◆ WHAT THIS TASK INVOLVES
Each line from the start of the data below through the one containing "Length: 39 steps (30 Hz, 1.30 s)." must be reproduced exactly.
::: DATASET EXCERPT
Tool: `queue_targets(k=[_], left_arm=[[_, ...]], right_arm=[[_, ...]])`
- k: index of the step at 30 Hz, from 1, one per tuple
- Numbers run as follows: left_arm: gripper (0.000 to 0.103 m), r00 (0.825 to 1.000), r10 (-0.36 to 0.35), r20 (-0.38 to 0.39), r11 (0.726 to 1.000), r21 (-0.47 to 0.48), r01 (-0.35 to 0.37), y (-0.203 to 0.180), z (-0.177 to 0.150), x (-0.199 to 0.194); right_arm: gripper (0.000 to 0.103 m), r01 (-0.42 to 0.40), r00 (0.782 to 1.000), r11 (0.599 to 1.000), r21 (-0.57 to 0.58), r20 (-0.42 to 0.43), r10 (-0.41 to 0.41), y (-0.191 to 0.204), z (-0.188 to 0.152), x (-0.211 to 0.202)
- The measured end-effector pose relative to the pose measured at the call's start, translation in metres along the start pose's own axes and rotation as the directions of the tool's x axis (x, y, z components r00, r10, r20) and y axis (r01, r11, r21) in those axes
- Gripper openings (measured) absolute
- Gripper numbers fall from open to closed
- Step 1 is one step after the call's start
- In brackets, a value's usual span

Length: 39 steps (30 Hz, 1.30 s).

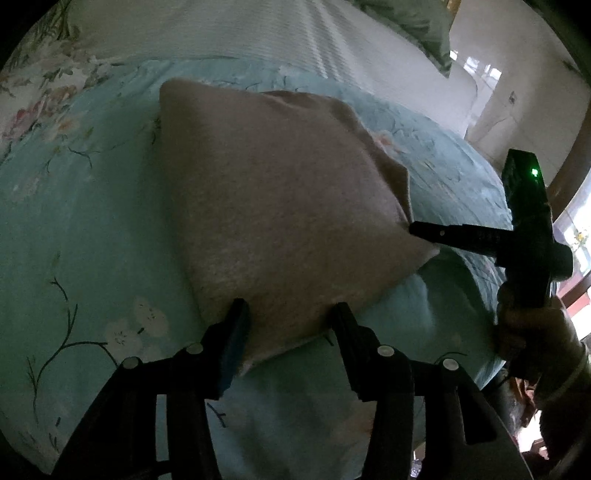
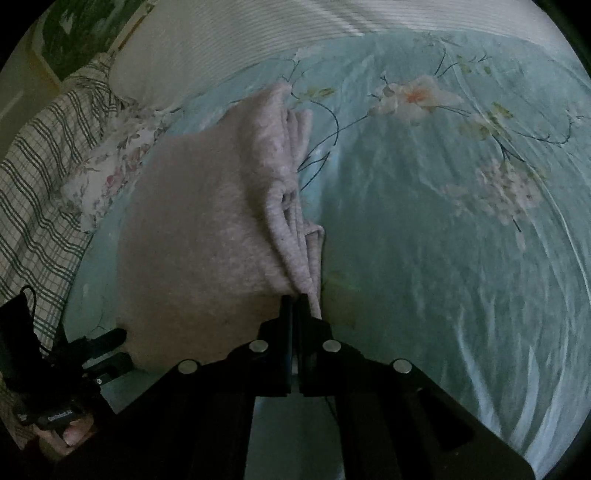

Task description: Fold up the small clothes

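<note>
A folded beige-pink garment (image 1: 280, 206) lies on a teal floral bedspread (image 1: 74, 229). My left gripper (image 1: 290, 314) is open, its two fingers straddling the garment's near edge. My right gripper (image 2: 294, 299) is shut on the garment (image 2: 207, 236), pinching the layered edge at its near right corner. It also shows in the left wrist view (image 1: 415, 229), clamped on the cloth's right corner. In the right wrist view the left gripper (image 2: 107, 350) sits at the garment's lower left, its jaws apart.
A white ribbed blanket (image 1: 229, 29) lies behind the bedspread. A plaid cloth (image 2: 40, 177) and a floral pillow (image 2: 110, 173) lie to the left in the right wrist view. A window and wall (image 1: 517, 92) stand beyond the bed's right edge.
</note>
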<state>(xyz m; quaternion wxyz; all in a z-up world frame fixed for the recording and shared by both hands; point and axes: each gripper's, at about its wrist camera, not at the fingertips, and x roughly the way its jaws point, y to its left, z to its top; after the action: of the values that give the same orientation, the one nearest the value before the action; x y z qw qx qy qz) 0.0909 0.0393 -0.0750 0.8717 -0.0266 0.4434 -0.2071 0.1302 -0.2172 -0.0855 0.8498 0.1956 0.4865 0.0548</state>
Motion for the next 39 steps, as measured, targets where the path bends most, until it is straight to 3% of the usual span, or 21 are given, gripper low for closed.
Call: queue_targets(k=[8, 10, 11, 12, 16, 18, 21, 26, 32, 37, 39], left_arm=[[0.050, 1.000, 0.001, 0.010, 0.999, -0.032, -0.001, 0.000, -0.008, -0.020], [0.051, 1.000, 0.002, 0.014, 0.999, -0.053, -0.001, 0.006, -0.010, -0.029], [0.053, 1.000, 0.014, 0.017, 0.998, -0.062, -0.013, 0.007, -0.012, -0.033], [0.056, 0.999, 0.031, 0.022, 0.997, -0.069, -0.029, 0.009, -0.014, -0.039], [0.079, 0.994, 0.107, 0.025, 0.990, -0.094, -0.104, 0.013, -0.024, -0.053], [0.082, 0.990, 0.141, 0.011, 0.985, -0.101, -0.139, 0.014, -0.029, -0.057], [0.083, 0.984, 0.178, -0.013, 0.980, -0.089, -0.179, 0.013, -0.039, -0.059], [0.083, 0.963, 0.265, -0.054, 0.963, -0.027, -0.267, 0.008, -0.059, -0.054], [0.083, 0.955, 0.272, -0.121, 0.960, -0.026, -0.277, 0.016, -0.078, -0.047], [0.083, 0.946, 0.314, -0.082, 0.949, -0.011, -0.316, 0.016, -0.070, -0.061], [0.083, 0.941, 0.334, -0.048, 0.942, 0.006, -0.334, 0.011, -0.061, -0.073]], right_arm=[[0.008, -0.009, 1.000, 1.000, -0.018, 0.011, 0.010, 0.011, -0.012, -0.026], [0.025, -0.012, 1.000, 1.000, -0.028, 0.014, 0.013, 0.014, -0.016, -0.035], [0.043, -0.011, 1.000, 0.999, -0.034, 0.018, 0.012, 0.018, -0.021, -0.041], [0.052, -0.004, 1.000, 0.999, -0.040, 0.024, 0.005, 0.021, -0.024, -0.046], [0.054, 0.023, 1.000, 0.997, -0.080, 0.023, -0.021, 0.034, -0.043, -0.059], [0.066, 0.033, 0.999, 0.994, -0.101, 0.009, -0.032, 0.040, -0.054, -0.062], [0.077, 0.043, 0.999, 0.988, -0.146, -0.007, -0.045, 0.051, -0.072, -0.064], [0.084, 0.074, 0.996, 0.973, -0.219, -0.029, -0.083, 0.065, -0.095, -0.067], [0.090, 0.086, 0.994, 0.966, -0.246, -0.046, -0.100, 0.066, -0.104, -0.071], [0.091, 0.078, 0.994, 0.958, -0.274, -0.046, -0.094, 0.075, -0.100, -0.078], [0.096, 0.081, 0.995, 0.953, -0.294, -0.029, -0.093, 0.080, -0.097, -0.086]])
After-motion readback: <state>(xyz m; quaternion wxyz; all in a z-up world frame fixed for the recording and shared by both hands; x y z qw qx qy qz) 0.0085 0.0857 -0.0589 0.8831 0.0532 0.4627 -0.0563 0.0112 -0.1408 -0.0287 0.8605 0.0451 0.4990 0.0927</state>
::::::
◆ SOLUTION TO THIS PROBLEM
Tool: `queue_targets(k=[_], left_arm=[[_, ...]], right_arm=[[_, ...]])`
- k: index of the step at 30 Hz, from 1, one per tuple
- Numbers run as follows: left_arm: gripper (0.000 to 0.103 m), r00 (0.825 to 1.000), r10 (-0.36 to 0.35), r20 (-0.38 to 0.39), r11 (0.726 to 1.000), r21 (-0.47 to 0.48), r01 (-0.35 to 0.37), y (-0.203 to 0.180), z (-0.177 to 0.150), x (-0.199 to 0.194); right_arm: gripper (0.000 to 0.103 m), r01 (-0.42 to 0.40), r00 (0.782 to 1.000), r11 (0.599 to 1.000), r21 (-0.57 to 0.58), r20 (-0.42 to 0.43), r10 (-0.41 to 0.41), y (-0.191 to 0.204), z (-0.188 to 0.152), x (-0.211 to 0.202)
- The measured end-effector pose relative to the pose measured at the call's start, translation in metres along the start pose's own axes and rotation as the directions of the tool's x axis (x, y, z components r00, r10, r20) and y axis (r01, r11, r21) in those axes
- Gripper openings (measured) absolute
- Gripper numbers fall from open to closed
- Step 1 is one step after the call's start
- In brackets, a value's usual span

Length: 39 steps (30 Hz, 1.30 s).

Nothing more belongs to this exercise.